**PROMPT:** Find "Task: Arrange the" and "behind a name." in the records below. Copy the lines holding them and every line between, exactly, and no others.
* * * * * * * * *
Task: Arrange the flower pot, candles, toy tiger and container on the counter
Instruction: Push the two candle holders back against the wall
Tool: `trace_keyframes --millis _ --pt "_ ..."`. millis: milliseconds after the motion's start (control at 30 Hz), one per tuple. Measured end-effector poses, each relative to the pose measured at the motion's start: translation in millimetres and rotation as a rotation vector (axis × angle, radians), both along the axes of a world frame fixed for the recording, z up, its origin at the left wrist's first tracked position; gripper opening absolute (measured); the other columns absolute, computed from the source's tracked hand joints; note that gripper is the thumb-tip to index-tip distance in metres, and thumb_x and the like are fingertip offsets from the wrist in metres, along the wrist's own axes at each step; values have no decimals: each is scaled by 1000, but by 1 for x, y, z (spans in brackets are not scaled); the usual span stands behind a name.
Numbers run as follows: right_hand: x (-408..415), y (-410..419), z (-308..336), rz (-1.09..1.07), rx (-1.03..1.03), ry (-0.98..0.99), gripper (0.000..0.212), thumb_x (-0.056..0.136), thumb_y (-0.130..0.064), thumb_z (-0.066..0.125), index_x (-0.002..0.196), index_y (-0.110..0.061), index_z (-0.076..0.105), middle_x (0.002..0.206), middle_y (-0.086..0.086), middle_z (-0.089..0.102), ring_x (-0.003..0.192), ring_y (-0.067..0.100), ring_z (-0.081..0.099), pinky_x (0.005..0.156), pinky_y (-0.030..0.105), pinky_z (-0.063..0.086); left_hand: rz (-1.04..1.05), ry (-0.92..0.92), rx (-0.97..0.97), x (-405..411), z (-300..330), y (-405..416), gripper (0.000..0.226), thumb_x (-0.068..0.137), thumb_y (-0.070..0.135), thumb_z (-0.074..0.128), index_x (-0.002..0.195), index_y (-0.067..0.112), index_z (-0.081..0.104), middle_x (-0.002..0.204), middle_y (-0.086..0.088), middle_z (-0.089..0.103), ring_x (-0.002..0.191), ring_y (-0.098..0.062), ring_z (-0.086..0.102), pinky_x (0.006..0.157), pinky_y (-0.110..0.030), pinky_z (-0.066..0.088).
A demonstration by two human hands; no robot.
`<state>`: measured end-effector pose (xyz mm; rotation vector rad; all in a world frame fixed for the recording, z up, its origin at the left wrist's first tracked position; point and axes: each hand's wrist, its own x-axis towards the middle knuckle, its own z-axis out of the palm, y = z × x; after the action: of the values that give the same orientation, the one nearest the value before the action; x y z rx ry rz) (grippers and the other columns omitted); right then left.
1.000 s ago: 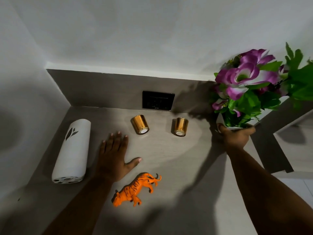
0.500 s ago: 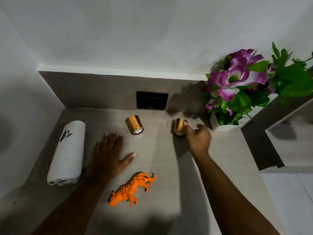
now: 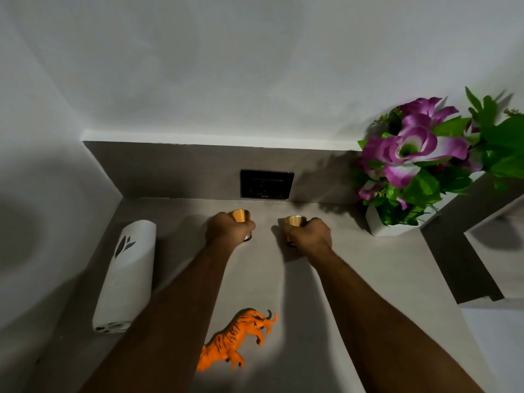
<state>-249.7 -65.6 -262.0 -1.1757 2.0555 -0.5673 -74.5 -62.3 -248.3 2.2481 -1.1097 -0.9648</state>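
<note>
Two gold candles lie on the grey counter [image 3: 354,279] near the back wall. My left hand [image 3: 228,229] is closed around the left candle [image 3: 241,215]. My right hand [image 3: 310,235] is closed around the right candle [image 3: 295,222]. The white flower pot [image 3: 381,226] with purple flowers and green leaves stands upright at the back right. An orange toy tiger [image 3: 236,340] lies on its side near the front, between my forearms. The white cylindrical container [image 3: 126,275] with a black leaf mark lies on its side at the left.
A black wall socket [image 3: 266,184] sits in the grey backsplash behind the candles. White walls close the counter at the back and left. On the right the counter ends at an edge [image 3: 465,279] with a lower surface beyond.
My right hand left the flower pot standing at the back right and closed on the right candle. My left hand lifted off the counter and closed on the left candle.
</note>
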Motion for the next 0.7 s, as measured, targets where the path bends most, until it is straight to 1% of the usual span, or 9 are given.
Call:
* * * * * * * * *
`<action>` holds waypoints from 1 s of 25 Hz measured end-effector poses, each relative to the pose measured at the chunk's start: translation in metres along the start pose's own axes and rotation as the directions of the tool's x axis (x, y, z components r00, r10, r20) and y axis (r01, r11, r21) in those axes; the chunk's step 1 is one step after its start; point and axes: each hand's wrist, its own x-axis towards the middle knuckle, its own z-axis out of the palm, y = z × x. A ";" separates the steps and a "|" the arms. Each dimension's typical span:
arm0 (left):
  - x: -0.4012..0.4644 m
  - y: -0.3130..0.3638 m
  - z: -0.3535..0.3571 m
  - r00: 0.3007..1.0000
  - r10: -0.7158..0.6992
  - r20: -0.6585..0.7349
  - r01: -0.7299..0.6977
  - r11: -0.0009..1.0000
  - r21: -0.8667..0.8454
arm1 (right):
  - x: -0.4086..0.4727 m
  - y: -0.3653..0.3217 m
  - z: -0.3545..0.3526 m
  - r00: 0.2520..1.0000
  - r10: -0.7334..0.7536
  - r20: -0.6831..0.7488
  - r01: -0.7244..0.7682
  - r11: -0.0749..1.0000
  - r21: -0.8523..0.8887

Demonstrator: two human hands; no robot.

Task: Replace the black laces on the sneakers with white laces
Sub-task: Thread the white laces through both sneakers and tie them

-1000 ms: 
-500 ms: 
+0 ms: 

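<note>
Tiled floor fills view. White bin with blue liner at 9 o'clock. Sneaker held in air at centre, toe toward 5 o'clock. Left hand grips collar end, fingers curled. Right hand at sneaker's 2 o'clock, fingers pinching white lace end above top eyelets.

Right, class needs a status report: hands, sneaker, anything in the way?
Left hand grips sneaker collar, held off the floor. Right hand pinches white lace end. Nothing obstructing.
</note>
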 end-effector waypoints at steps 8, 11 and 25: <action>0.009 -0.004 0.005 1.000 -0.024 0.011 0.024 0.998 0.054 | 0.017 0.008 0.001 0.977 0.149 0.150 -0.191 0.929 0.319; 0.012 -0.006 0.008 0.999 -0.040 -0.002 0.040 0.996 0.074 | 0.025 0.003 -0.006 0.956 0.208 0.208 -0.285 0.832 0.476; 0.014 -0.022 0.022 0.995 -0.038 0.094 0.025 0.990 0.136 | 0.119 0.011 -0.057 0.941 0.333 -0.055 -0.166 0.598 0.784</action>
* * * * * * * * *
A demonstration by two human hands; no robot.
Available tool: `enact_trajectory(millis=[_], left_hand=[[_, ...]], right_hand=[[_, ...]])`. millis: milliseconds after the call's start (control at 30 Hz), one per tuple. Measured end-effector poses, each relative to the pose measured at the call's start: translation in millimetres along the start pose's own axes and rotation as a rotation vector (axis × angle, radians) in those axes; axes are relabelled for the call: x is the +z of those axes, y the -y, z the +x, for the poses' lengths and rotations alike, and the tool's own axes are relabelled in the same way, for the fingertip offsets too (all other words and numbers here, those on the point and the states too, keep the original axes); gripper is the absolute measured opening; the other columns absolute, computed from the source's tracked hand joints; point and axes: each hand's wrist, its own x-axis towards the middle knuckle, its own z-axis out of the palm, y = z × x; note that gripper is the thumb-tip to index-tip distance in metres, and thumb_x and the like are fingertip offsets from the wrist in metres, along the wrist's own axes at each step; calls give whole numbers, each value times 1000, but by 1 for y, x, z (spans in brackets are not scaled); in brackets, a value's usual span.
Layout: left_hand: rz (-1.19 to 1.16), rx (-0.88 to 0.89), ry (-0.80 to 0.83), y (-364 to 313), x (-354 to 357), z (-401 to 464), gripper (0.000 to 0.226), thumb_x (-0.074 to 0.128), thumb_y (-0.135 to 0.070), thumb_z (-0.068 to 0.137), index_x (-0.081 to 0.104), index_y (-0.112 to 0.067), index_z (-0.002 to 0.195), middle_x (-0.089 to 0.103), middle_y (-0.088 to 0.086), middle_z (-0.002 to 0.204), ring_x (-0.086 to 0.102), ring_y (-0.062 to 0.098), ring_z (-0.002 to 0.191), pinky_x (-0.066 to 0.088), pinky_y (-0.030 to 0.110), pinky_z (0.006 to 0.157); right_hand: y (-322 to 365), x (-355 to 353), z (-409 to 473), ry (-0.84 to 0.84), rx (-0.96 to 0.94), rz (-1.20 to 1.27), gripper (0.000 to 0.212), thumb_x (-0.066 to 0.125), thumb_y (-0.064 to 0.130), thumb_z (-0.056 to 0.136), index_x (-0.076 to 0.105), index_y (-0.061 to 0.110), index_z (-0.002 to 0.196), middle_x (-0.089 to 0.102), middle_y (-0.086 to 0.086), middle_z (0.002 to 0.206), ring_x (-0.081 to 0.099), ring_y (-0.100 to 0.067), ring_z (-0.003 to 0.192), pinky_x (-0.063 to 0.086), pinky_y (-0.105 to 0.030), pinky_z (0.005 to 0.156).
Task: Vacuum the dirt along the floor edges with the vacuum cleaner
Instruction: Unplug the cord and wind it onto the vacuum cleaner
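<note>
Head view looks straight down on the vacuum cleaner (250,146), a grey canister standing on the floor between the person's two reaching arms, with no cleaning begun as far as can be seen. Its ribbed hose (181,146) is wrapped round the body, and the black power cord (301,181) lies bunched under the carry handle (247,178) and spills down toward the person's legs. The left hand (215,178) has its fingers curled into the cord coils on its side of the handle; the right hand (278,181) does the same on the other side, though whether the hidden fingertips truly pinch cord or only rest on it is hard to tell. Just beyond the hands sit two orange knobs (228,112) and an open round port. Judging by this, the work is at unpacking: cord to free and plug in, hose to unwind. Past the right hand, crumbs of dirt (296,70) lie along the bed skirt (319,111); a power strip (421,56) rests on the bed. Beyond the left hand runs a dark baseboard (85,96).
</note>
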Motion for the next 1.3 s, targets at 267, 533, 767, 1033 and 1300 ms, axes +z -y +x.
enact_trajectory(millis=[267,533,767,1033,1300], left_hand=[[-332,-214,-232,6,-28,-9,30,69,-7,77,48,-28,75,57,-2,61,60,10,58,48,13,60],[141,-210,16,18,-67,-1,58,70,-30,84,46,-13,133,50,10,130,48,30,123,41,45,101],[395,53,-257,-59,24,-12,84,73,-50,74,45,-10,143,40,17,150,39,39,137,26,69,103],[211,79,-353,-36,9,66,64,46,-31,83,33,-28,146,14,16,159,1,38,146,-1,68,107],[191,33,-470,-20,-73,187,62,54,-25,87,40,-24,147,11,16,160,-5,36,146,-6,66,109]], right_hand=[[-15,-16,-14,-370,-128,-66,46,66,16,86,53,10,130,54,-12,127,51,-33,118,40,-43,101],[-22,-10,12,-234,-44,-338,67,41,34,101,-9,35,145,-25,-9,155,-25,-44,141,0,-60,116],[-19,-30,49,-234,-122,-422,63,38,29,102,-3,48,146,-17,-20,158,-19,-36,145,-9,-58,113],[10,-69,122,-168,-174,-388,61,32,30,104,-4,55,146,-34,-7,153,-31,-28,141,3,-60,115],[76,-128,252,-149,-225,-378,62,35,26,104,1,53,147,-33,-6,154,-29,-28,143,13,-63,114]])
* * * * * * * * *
**TASK RESULT:**
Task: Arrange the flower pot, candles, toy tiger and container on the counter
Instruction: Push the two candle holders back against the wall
Tool: `trace_keyframes --millis _ --pt "_ ..."`. millis: milliseconds after the motion's start (control at 30 Hz), one per tuple. Measured end-effector poses, each relative to the pose measured at the motion's start: translation in millimetres and rotation as a rotation vector (axis × angle, radians), both along the axes of a world frame fixed for the recording, z up, its origin at the left wrist's first tracked position; gripper opening absolute (measured); the other columns absolute, computed from the source's tracked hand joints; note that gripper is the thumb-tip to index-tip distance in metres, and thumb_x and the like are fingertip offsets from the wrist in metres, along the wrist's own axes at each step; values have no decimals: each is scaled by 1000, but by 1 for x, y, z (spans in brackets are not scaled); the usual span stands behind a name.

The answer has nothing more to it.